* [PROBLEM REQUIREMENTS] Scan the material for "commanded". Copy every line it appears in.

* [DATA SECTION]
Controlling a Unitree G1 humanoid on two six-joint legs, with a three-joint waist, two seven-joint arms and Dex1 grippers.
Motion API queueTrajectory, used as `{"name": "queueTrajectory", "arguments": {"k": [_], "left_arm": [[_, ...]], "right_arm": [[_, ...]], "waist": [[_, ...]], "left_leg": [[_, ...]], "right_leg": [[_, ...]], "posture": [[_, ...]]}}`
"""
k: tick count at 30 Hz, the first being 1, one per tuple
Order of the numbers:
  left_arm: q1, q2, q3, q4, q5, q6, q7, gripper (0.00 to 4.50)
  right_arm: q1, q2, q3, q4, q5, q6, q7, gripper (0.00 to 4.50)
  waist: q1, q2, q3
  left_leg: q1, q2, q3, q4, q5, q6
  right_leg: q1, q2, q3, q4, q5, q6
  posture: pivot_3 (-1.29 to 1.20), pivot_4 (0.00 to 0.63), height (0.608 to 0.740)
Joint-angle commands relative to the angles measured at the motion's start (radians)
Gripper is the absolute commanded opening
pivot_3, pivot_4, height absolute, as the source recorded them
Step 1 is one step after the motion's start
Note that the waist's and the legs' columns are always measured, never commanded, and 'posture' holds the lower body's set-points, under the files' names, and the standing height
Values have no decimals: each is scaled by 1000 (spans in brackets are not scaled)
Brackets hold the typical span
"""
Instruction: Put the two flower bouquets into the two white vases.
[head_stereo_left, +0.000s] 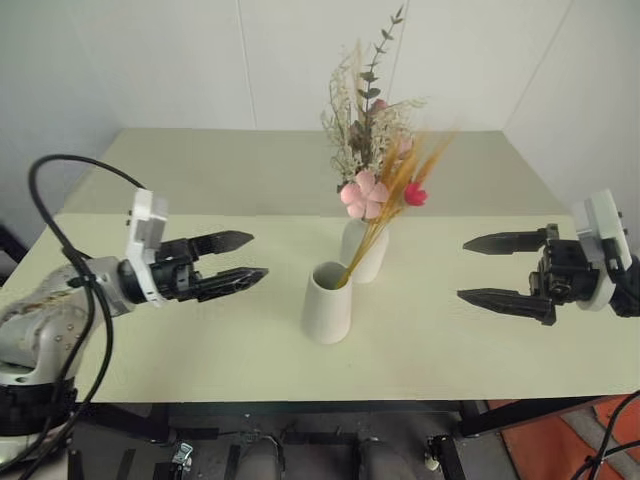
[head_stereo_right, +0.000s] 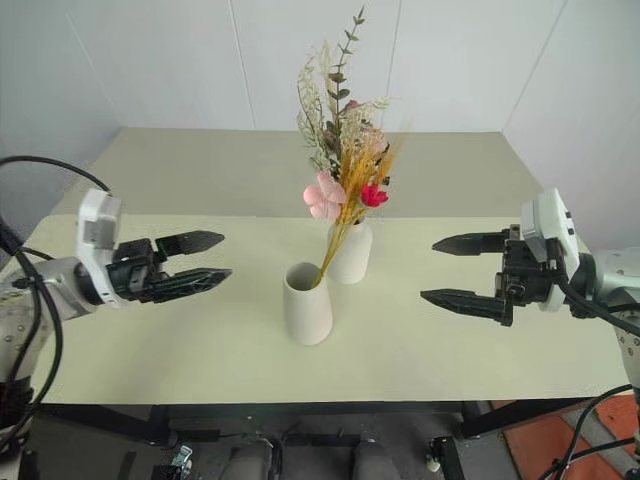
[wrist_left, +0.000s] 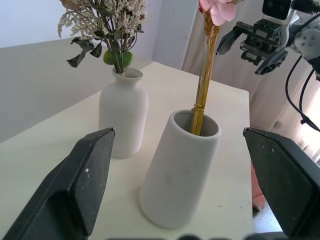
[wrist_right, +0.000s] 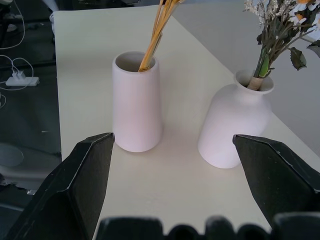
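Both bouquets judged already placed. Tapered wide-mouth vase (head_stereo_left: 327, 303) nearest, yellow-stemmed bunch (head_stereo_left: 392, 195) leaned toward 1 o'clock. Bottle vase (head_stereo_left: 364, 250) just behind, dried sprigs (head_stereo_left: 362, 115) upright. Left gripper (head_stereo_left: 240, 261) at 9 o'clock, right gripper (head_stereo_left: 478, 269) at 3 o'clock; jaws spread, nothing grasped.

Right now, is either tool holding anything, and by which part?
Nothing is held. The left tool and right tool are both open, apart from the vases.

Left gripper (head_stereo_left: 238, 259) sits at the frame's left edge, fingers spread wide, pointing toward centre. Right gripper (head_stereo_left: 480, 268) mirrors it at right, jaws apart, pointing inward, nothing held.
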Motion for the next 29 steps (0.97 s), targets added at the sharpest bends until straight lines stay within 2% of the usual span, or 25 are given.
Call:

* [OUTPUT FOR THIS EXERCISE]
Gripper is the absolute commanded opening
Note that the waist's and the legs' columns are always measured, never commanded, and 'posture' holds the lower body's set-points, under the files' names, and the standing height

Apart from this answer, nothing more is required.